Use a content-addressed storage for shader module binaries

ishitatsuyuki commented 1 year ago

Rationale: Vertex shaders often gets permuted with multiple fragment shaders, i.e. a shader is used in multiple pipelines. If the app creates a shader VkShaderModule, then it's all good. However, sometimes that is not the case: for example, there's no VkShaderModule equivalent in DX12 (shader bytecode is passed directly in pipeline creation), so vkd3d, which translates from DX12, will create VkShaderModule once per stage per pipeline. This means that a lot of duplicate module binaries are recorded.

An alternative scenario is when the game would like to save memory by destroying VkShaderModule and creating only once the shader gets used in a new permutation. This would similarly lead to duplicates.

On pathological cases this can amount to lots of memory and disk usage. The game I'm capturing right now is very shader and permutation heavy, and out of 76486 files (2.6GB) from gfxrecon-extract, 63544 (1.9GB) are duplicates.

My suggestion:

Hash the SPIR-V bytecode and deduplicate them in memory.
- Sidetrack: It would be good to precompress the bytecode too as 50% compression ratios are trivially possible (due to SPIR-V's high redundancy).
When serializing, make the shader module creation structs refer to SPIR-V bytecode by their handle (hash) and store the actual bytecode as a different chunk type. This way, the vkCreateShaderModule calls are still duplicated, but the bytecode they refer to will be not.

andrew-lunarg commented 1 year ago

It is probably worth also raising an issue at the vkd3d repo for them to do this de-duplication from their side too. One function of gfxr is to reveal such inefficiencies in the Vulkan call stream from higher-level components.

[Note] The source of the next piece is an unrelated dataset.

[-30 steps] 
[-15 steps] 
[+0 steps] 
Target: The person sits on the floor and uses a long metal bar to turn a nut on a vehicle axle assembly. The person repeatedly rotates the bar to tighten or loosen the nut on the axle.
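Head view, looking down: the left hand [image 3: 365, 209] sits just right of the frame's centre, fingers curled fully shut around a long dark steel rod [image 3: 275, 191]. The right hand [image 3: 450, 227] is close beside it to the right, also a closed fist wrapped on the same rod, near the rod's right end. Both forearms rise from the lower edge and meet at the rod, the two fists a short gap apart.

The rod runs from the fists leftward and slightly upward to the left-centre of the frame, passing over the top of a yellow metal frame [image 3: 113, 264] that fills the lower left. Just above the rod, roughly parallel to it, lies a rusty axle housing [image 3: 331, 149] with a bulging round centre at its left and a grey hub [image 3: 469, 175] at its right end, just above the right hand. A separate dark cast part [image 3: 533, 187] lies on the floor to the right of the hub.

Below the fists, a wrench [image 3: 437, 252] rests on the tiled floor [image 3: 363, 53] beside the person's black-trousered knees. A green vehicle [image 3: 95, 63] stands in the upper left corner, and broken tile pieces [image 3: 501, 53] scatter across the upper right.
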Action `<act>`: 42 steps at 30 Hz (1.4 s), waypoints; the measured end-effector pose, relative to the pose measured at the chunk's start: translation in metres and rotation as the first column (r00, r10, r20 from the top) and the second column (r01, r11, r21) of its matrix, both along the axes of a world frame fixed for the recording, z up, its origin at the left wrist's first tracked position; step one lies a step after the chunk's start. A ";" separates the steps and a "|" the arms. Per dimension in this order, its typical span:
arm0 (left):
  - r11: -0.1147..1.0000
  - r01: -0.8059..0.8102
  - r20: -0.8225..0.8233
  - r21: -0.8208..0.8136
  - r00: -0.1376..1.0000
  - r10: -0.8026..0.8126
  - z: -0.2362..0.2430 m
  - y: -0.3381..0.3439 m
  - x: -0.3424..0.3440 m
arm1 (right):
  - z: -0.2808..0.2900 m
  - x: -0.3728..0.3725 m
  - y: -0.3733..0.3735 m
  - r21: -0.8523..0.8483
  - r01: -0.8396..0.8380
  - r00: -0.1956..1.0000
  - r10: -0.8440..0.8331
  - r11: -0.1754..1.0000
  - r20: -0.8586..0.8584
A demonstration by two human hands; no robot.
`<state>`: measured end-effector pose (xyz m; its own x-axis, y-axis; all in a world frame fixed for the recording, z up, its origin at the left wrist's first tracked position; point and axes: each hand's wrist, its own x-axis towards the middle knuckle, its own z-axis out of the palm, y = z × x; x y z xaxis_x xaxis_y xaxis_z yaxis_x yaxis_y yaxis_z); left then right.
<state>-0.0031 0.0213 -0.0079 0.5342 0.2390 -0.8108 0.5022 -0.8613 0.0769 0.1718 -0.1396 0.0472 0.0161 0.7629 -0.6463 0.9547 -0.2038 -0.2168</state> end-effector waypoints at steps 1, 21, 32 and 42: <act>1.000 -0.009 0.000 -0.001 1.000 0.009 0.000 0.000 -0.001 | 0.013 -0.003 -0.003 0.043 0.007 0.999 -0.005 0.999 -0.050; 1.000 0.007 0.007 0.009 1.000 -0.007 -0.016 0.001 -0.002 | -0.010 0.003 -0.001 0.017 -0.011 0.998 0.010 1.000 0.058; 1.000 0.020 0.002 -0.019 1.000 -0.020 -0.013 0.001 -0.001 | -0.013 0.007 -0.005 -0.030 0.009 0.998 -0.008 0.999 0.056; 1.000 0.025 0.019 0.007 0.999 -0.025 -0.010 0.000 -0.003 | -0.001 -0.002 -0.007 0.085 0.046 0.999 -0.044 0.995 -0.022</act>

ishitatsuyuki commented 1 year ago

Doing deduplication on vkd3d side implies keeping around the shader module for an indefinite period, which is not really feasible. I don't see a better option for translating from DX12, where we currently create a shader module, build the pipeline, then destroy the shader module immediately.

Additionally, I wouldn't really call this an "inefficiency" in normal usage of Vulkan. Creating redundant shader modules usually just ends up with redundant hashing on the driver side which is not free but mostly acceptable. It's definitely an acceptable tradeoff for translating from a foreign model like DX12. On the other hand gfxr is significantly amplifying the impact of this by keeping all of them around in memory and on disk.

andrew-lunarg commented 1 year ago

I do like the idea. It seems like a big win for capture file size. I should note a couple of tradeoffs I see.

Capture would have to track the hashes it has seen for some memory impact that grows over the course of a capture, and would have the added CPU costs of doing the hashing while trying to keep up with the application it is capturing.
- Perhaps a tool like gfxr-compress could perform this optimisation as a post-process.
Replay would have to keep every hashed resource it has ever seen either in CPU memory or in some on-disk cache in case a later vk call refers to it by hash.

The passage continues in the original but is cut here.